#### WHAT YOU ARE ASKED TO DO
Where in the data below does the word "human" appear? Copy every line that has it.

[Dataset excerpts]
◇ ◇ ◇ ◇ ◇
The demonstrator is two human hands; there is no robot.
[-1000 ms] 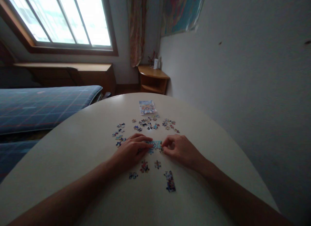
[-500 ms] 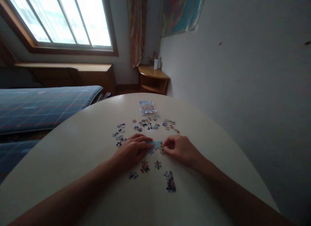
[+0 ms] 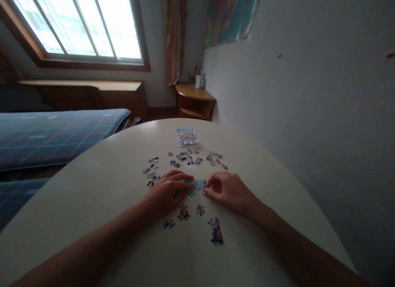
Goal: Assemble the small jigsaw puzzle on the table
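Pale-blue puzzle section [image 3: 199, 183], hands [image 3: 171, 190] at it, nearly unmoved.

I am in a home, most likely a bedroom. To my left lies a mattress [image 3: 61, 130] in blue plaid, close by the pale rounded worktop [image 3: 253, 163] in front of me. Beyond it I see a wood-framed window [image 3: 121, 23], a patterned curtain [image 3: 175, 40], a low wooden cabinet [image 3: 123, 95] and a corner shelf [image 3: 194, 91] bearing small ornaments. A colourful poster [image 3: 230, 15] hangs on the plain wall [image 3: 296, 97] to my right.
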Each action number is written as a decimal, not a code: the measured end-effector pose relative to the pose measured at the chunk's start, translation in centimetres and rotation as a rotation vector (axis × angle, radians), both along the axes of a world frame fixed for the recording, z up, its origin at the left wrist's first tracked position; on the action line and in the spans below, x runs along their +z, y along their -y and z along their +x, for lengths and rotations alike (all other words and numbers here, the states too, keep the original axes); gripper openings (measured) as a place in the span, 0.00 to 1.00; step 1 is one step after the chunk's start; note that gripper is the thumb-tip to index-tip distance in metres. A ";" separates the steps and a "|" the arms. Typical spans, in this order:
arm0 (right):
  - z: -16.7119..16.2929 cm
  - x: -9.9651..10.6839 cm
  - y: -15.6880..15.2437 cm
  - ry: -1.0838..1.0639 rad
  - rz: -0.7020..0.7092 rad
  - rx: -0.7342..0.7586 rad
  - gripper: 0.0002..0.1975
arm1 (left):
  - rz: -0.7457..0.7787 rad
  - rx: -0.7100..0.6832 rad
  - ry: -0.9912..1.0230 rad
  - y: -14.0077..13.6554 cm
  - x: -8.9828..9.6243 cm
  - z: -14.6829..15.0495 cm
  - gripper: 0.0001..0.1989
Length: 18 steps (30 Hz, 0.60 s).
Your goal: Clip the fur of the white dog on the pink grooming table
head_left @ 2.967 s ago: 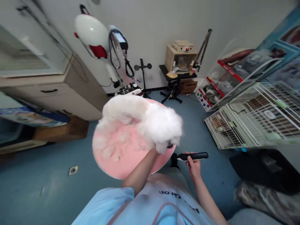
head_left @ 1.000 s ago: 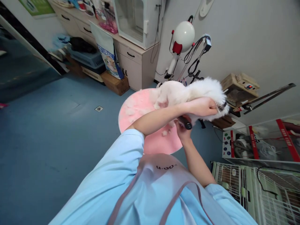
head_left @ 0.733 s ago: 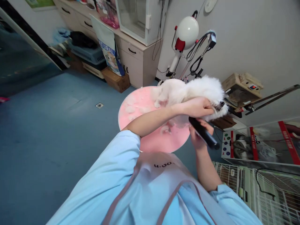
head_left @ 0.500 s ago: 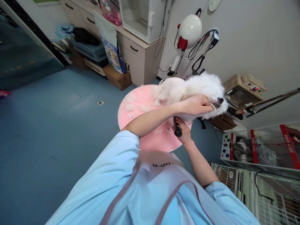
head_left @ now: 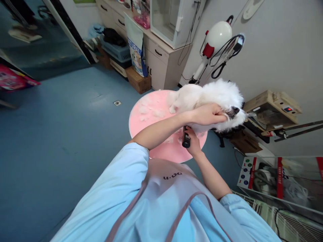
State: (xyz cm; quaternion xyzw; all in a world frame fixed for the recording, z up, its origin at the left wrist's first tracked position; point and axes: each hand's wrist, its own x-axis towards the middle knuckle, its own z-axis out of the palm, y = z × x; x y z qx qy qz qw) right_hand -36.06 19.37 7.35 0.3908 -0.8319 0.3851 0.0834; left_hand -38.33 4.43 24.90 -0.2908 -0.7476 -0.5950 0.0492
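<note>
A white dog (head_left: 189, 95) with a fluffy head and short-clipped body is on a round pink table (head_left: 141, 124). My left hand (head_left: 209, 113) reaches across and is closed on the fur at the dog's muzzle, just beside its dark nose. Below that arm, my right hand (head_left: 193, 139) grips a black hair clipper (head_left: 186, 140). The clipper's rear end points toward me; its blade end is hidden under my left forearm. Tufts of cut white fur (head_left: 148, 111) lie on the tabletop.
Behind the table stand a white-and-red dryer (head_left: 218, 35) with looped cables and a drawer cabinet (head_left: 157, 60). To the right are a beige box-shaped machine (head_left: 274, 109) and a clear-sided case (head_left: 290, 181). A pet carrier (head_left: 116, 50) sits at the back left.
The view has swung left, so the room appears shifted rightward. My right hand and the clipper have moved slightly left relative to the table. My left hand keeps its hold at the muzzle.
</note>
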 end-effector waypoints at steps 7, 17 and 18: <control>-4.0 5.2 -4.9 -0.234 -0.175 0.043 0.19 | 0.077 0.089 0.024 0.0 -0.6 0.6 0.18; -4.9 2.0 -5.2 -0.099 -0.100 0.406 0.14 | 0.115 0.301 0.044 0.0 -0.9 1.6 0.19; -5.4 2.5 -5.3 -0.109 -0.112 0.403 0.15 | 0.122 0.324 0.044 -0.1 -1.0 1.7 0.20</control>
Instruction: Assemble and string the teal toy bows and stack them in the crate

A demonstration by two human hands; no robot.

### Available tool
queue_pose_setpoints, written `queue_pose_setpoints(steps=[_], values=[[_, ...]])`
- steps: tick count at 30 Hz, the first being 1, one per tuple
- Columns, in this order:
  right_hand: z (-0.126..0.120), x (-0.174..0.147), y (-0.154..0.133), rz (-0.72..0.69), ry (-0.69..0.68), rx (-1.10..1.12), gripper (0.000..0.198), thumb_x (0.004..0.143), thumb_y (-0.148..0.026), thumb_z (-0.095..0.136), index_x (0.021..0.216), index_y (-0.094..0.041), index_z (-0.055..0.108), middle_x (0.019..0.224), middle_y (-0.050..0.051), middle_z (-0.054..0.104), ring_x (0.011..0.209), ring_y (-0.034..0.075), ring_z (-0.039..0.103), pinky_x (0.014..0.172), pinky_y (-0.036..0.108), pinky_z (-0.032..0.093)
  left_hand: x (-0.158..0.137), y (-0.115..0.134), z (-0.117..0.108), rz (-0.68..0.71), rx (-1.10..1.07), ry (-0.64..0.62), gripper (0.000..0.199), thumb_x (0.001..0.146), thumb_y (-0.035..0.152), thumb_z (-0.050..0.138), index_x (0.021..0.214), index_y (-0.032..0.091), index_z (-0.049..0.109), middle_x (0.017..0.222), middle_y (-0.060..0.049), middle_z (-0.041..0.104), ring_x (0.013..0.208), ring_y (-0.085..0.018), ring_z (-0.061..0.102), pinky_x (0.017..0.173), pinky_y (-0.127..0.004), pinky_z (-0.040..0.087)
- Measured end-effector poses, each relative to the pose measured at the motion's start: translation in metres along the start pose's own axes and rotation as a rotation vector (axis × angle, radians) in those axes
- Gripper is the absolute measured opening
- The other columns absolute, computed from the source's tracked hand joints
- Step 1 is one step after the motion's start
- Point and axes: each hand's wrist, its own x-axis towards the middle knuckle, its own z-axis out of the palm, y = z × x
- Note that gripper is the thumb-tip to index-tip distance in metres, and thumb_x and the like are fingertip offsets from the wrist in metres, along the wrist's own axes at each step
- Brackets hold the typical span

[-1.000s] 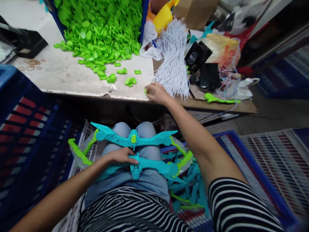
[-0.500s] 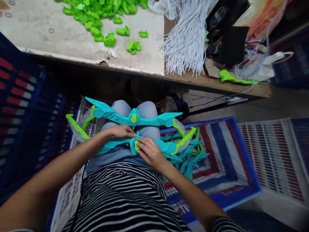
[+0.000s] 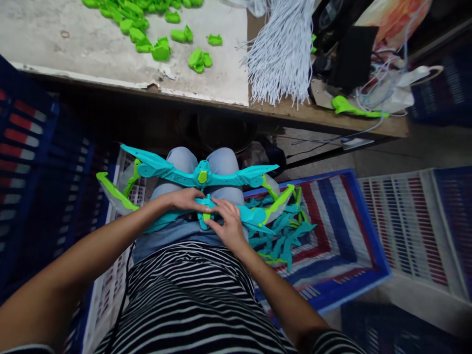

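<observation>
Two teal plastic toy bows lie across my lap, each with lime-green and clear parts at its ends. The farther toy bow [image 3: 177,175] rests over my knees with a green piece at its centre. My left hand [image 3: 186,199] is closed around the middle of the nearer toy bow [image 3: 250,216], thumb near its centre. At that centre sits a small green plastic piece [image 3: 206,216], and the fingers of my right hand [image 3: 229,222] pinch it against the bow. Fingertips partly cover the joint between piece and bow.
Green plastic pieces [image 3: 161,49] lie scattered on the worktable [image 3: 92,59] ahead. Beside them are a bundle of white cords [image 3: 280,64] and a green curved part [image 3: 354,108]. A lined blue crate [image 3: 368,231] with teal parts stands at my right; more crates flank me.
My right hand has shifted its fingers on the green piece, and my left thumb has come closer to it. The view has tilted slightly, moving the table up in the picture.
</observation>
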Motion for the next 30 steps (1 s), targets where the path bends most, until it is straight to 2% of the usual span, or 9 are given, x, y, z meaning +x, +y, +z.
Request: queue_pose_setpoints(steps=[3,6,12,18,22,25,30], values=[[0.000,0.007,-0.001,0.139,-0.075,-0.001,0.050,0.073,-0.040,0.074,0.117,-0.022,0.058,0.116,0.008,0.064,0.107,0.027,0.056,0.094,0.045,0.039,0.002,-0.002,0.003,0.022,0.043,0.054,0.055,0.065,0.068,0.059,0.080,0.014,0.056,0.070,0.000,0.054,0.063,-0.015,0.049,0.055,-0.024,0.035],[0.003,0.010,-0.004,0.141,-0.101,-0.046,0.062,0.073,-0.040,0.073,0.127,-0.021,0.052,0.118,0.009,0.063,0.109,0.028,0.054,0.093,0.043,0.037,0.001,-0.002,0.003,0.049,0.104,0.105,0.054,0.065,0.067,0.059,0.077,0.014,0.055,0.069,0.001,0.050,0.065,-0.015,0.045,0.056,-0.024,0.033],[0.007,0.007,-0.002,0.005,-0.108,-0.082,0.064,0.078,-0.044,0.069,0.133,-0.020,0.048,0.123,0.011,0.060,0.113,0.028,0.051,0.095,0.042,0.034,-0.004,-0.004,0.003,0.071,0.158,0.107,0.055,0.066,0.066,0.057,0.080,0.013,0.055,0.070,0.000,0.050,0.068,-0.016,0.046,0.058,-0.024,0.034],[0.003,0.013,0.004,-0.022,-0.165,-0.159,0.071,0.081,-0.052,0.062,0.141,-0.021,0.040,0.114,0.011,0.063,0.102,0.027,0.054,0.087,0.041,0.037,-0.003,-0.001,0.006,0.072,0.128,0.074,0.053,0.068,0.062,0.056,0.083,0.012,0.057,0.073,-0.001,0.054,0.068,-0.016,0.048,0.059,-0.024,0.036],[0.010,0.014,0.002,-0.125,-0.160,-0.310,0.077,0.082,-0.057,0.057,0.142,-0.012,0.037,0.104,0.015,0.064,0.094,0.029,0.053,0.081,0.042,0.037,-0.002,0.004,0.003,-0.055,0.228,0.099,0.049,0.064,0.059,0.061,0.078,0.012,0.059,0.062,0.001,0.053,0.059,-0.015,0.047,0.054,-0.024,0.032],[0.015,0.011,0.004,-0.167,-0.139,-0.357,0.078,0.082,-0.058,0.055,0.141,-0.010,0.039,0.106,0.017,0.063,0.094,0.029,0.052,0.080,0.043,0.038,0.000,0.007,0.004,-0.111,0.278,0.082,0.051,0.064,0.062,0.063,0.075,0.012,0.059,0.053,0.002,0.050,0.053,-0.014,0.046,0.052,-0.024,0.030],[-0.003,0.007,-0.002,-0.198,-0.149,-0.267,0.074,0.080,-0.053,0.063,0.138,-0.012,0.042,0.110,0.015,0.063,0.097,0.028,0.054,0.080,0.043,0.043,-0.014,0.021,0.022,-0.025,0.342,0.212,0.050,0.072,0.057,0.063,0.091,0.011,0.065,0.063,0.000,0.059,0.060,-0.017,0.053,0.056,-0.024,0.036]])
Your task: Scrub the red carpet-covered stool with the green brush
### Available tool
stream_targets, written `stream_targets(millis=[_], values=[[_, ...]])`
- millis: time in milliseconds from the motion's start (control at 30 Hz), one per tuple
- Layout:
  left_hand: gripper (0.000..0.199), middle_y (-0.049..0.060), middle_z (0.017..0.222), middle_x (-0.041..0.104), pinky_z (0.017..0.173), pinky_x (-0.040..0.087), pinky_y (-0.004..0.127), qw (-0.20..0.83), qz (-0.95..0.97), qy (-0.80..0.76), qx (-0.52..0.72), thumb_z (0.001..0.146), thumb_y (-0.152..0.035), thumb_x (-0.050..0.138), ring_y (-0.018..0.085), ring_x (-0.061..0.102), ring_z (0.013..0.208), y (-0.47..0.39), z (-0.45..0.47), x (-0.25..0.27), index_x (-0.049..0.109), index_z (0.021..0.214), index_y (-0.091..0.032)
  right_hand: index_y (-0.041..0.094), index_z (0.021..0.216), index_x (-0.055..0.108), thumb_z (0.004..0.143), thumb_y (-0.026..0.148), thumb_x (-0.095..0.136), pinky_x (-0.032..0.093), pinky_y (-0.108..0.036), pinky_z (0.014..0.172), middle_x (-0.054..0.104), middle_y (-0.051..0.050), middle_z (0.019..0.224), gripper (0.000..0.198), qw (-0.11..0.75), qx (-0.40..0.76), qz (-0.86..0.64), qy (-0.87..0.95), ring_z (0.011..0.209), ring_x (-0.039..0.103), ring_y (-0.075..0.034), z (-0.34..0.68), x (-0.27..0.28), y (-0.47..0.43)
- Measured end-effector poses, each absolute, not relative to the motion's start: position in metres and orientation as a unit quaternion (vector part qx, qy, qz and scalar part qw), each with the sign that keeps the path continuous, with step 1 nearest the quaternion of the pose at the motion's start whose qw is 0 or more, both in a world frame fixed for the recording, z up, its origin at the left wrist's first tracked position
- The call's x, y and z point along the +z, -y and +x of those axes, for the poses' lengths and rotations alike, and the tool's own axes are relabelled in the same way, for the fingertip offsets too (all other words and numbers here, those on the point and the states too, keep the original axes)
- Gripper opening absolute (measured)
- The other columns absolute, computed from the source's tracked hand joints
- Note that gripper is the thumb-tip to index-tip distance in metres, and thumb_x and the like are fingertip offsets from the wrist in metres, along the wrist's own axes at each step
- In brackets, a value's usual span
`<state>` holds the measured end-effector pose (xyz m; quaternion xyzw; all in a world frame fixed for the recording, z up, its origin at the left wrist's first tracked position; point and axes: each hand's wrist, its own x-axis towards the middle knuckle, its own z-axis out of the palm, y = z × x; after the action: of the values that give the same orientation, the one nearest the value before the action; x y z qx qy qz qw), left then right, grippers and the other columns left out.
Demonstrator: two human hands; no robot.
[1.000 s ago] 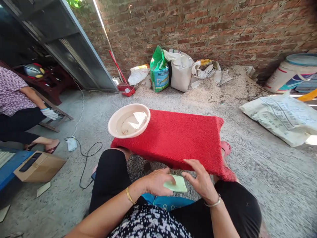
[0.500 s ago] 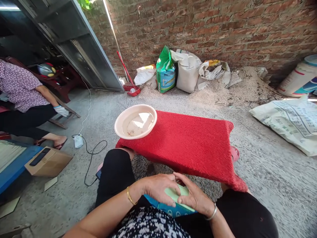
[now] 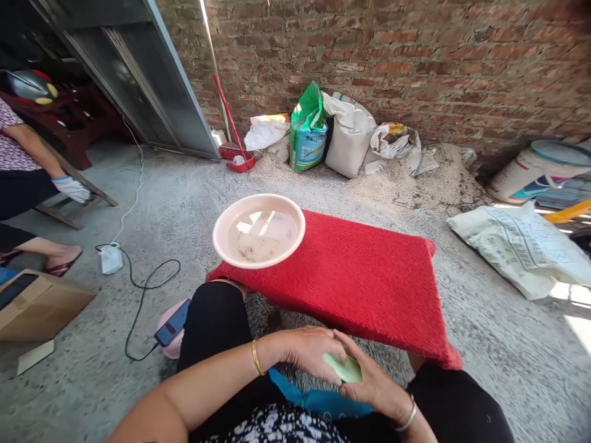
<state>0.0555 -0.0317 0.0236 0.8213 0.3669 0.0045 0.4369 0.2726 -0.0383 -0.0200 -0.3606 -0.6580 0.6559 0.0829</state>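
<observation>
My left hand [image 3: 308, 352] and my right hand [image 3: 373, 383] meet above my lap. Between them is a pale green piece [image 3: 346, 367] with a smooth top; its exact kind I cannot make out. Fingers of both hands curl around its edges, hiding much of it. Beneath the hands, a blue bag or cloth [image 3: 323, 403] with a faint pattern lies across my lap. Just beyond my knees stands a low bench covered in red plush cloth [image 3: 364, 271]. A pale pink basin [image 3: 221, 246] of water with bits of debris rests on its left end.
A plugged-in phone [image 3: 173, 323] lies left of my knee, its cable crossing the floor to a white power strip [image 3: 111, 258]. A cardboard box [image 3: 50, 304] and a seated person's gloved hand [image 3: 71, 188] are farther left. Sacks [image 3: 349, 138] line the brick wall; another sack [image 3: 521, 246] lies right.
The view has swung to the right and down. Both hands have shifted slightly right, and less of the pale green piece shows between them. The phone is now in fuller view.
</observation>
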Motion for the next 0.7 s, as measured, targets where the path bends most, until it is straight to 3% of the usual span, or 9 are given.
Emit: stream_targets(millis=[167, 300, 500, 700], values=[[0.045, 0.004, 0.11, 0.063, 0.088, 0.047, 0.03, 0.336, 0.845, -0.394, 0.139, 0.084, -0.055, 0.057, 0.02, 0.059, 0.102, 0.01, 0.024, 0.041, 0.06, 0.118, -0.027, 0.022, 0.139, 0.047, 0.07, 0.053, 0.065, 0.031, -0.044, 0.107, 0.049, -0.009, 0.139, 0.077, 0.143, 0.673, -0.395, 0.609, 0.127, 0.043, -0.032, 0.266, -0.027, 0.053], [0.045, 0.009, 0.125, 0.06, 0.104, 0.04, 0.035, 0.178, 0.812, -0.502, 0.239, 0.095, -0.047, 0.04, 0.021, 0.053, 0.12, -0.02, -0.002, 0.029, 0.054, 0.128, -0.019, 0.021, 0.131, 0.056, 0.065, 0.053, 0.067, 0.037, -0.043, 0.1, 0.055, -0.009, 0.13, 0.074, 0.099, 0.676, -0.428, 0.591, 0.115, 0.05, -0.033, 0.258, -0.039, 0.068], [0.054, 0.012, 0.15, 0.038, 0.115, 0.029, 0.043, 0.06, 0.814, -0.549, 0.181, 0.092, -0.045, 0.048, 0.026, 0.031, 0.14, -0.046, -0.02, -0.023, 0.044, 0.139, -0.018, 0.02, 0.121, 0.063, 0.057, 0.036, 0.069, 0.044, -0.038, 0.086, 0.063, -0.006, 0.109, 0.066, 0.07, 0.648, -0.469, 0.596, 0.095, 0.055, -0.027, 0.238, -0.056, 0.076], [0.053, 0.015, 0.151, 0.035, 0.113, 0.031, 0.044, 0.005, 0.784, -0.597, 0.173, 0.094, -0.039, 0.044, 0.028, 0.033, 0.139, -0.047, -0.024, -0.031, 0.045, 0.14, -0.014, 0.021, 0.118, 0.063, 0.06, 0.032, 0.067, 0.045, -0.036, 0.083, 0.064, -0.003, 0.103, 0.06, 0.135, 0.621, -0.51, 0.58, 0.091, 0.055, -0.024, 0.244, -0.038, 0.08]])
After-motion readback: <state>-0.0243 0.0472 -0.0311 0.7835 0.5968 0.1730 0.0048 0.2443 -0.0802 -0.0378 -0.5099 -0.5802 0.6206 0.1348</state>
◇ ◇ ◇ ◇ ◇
#### ANSWER FOR THIS EXERCISE
The demonstrator is two human hands; there is no robot.
A demonstration by two human hands; no robot.
Demonstrator: two human hands; no robot.

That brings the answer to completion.